Exercise objective>
Write out the data exactly from its first line onward, ending with the line in which "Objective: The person" appears.

Dataset extract>
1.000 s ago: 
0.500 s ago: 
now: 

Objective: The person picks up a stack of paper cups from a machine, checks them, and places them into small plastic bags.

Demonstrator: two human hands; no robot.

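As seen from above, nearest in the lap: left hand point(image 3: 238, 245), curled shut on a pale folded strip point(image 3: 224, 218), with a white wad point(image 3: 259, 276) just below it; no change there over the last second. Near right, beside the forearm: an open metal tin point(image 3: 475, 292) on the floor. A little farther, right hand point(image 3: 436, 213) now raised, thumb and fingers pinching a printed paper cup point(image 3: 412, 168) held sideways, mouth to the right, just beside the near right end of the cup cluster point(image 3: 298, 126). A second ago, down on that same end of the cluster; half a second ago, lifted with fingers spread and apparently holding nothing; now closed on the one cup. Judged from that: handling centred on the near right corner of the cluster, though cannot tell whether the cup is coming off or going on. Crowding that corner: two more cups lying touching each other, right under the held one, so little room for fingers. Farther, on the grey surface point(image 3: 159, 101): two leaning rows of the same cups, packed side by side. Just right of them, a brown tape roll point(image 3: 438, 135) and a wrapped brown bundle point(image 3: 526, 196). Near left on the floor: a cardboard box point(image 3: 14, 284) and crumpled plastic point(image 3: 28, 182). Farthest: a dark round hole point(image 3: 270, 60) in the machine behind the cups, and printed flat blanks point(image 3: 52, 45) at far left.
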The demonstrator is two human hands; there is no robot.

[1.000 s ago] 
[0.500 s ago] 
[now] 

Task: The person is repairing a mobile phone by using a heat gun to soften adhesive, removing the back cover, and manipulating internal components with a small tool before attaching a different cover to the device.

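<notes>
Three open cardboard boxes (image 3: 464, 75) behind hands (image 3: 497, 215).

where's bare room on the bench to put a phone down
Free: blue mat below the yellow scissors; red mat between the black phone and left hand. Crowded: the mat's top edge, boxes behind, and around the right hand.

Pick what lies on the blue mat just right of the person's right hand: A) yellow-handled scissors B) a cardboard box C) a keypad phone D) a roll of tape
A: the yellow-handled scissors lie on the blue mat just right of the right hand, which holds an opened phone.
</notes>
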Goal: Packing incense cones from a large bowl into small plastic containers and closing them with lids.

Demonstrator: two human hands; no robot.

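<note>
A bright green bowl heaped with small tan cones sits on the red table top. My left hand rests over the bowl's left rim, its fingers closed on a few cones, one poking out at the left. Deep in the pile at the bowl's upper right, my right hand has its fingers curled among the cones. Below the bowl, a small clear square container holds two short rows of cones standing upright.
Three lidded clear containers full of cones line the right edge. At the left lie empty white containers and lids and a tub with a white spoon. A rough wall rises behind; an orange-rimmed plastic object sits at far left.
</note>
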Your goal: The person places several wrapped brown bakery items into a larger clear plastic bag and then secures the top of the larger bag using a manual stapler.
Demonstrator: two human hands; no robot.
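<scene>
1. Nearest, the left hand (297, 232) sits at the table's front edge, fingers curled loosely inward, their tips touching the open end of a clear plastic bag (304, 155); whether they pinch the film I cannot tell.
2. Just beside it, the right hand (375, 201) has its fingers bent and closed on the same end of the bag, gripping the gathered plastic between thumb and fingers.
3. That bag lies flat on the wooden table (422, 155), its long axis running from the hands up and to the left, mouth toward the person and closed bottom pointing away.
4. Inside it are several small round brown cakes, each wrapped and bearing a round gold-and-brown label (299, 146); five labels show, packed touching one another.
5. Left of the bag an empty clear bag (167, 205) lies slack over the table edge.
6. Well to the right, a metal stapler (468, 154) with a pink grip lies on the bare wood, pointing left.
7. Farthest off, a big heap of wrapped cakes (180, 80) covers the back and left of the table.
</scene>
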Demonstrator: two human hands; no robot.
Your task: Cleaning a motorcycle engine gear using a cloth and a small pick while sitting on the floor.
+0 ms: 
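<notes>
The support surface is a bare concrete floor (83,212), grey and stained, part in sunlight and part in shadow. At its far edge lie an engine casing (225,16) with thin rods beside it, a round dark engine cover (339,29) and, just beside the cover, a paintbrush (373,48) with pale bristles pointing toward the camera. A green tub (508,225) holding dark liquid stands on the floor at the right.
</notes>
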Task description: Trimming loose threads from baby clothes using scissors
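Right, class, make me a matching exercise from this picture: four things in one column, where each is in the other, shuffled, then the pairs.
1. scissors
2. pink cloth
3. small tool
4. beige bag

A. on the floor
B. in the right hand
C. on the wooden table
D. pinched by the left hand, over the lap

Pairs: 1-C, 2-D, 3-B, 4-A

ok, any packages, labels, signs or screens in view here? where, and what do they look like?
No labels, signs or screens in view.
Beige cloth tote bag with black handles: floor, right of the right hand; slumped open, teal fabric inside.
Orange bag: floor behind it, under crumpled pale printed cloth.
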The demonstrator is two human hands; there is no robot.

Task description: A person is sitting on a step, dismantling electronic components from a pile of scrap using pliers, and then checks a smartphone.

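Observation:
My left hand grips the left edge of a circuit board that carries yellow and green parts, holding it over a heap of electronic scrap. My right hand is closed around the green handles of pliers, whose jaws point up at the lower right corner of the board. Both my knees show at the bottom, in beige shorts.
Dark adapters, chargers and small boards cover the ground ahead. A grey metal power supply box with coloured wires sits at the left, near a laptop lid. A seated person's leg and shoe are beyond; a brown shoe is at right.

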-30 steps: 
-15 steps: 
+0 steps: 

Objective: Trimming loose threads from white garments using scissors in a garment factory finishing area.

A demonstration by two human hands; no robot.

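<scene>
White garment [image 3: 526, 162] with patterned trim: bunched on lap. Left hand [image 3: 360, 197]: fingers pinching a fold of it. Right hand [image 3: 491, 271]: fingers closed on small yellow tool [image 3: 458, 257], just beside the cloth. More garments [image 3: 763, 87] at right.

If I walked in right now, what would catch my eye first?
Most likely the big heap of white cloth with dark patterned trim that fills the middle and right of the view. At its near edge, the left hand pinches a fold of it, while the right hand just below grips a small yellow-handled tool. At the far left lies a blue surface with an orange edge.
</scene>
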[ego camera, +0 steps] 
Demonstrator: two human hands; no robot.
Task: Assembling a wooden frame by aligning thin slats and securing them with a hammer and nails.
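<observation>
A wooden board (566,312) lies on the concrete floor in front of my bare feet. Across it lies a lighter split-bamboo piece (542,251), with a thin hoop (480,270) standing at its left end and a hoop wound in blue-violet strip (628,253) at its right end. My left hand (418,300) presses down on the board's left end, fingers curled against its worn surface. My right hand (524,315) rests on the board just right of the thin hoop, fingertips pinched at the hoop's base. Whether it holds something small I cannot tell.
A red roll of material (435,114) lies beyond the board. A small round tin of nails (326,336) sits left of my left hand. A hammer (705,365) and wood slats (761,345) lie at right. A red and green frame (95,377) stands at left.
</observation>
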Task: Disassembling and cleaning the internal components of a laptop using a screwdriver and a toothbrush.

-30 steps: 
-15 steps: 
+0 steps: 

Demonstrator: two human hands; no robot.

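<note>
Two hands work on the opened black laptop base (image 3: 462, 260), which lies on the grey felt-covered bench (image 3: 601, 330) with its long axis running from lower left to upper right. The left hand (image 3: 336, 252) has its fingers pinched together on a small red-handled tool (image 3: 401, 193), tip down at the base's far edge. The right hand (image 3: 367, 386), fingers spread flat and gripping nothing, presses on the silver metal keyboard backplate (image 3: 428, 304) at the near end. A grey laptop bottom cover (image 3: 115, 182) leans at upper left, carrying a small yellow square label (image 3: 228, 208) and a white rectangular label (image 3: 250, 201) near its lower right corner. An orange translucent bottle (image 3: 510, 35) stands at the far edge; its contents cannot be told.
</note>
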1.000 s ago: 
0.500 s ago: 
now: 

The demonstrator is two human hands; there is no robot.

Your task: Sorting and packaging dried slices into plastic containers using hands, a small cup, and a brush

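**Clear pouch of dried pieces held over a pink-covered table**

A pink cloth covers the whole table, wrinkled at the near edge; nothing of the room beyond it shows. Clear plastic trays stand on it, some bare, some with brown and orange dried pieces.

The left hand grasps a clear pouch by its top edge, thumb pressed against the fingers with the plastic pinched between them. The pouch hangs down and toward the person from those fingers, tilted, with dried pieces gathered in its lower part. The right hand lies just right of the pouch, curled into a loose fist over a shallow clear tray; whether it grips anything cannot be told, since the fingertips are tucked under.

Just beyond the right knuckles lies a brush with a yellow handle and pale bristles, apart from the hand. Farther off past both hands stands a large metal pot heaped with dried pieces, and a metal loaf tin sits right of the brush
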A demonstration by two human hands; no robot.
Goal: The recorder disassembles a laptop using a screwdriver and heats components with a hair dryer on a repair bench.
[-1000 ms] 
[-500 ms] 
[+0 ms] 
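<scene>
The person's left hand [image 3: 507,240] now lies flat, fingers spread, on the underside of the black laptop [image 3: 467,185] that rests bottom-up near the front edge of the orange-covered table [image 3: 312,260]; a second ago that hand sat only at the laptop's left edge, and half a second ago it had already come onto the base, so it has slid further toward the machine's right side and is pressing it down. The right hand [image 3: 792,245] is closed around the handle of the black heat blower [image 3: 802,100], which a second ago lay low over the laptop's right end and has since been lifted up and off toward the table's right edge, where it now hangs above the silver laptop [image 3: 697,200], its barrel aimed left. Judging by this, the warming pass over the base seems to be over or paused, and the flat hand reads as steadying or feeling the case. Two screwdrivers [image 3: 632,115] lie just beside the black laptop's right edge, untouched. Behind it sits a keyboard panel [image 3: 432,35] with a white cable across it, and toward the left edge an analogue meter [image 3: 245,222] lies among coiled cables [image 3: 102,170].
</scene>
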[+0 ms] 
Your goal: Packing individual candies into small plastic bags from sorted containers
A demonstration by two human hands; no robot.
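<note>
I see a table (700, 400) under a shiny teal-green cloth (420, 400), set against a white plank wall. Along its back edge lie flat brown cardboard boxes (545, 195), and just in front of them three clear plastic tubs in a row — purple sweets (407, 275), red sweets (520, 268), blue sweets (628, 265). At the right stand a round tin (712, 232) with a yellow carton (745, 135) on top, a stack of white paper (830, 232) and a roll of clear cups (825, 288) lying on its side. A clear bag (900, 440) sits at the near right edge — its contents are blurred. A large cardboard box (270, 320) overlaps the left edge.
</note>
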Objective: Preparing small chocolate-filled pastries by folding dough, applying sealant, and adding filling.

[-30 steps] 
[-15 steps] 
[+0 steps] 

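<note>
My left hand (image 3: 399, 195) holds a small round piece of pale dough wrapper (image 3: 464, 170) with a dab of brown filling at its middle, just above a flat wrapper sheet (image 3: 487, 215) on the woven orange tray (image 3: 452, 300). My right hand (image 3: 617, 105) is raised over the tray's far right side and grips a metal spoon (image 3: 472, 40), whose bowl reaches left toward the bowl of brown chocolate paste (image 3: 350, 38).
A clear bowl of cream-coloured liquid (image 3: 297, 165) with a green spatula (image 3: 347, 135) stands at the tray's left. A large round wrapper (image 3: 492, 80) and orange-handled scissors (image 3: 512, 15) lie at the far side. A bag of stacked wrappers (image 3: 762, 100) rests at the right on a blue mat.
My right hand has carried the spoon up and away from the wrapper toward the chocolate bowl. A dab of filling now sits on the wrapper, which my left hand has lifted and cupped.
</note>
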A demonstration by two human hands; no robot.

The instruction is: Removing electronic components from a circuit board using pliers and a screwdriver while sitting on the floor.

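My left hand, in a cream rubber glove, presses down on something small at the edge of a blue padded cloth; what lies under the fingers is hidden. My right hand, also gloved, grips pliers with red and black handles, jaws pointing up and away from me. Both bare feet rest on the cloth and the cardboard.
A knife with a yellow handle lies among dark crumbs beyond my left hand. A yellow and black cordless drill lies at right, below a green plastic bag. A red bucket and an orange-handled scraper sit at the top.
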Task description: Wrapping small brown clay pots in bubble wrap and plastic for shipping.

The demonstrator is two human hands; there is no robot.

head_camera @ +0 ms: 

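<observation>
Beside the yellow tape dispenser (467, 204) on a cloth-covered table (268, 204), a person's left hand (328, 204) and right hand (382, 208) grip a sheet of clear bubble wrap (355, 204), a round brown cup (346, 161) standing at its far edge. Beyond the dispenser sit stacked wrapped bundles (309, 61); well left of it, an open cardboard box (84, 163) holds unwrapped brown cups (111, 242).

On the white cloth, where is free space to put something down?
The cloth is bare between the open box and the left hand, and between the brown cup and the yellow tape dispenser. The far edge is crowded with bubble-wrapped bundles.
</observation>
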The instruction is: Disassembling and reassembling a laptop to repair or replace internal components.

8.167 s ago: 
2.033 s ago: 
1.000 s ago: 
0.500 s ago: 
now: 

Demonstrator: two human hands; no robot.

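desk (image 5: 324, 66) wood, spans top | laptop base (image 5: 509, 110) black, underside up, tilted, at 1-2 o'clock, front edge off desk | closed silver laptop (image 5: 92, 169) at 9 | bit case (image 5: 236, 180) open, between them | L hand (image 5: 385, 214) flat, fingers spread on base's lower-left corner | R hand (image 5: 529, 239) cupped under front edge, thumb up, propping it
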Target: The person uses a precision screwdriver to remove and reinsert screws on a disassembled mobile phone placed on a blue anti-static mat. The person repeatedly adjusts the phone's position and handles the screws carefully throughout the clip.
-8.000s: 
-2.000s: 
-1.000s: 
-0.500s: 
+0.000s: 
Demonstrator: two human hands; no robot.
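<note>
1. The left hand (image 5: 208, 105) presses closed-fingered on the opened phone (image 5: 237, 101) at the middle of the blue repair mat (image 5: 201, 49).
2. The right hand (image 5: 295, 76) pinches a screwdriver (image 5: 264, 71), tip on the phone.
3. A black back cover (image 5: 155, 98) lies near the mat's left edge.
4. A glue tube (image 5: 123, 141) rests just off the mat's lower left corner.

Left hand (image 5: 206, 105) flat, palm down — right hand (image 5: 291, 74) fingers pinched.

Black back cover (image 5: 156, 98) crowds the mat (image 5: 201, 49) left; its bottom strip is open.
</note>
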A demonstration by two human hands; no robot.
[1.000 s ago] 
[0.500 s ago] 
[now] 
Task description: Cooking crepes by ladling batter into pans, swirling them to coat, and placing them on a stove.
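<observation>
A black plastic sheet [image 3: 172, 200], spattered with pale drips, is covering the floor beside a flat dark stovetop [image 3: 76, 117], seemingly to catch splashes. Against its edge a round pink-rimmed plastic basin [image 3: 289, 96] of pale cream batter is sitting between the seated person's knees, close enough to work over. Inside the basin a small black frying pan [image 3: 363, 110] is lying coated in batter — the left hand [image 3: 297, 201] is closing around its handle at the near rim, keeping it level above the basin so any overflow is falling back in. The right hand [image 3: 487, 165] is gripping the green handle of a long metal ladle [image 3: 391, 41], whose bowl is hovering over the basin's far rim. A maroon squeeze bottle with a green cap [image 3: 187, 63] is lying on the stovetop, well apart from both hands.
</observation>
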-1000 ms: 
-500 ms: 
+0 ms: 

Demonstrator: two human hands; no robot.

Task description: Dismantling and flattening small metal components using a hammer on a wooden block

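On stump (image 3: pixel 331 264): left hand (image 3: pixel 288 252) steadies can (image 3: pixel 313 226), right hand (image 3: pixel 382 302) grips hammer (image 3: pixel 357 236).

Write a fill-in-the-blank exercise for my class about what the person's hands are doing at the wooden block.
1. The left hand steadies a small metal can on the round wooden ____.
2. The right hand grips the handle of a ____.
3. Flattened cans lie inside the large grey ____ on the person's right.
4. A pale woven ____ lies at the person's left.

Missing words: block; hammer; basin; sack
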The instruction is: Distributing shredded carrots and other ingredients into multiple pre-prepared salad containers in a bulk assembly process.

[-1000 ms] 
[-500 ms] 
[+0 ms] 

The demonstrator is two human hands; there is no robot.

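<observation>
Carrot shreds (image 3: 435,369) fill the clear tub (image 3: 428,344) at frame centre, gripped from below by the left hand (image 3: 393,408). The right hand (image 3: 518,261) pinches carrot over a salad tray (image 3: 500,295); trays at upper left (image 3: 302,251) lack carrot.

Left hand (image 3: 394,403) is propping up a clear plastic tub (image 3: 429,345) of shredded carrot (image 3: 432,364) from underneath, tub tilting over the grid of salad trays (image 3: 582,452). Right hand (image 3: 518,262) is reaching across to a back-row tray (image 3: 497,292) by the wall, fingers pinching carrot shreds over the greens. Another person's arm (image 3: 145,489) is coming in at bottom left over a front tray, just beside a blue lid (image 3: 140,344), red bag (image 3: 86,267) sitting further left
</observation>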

Written response>
1.000 s ago: 
0.500 s ago: 
now: 

Objective: The person picks up a stack of paper cups from a machine, checks them, and places them into small plastic bags.

The full answer has now been given.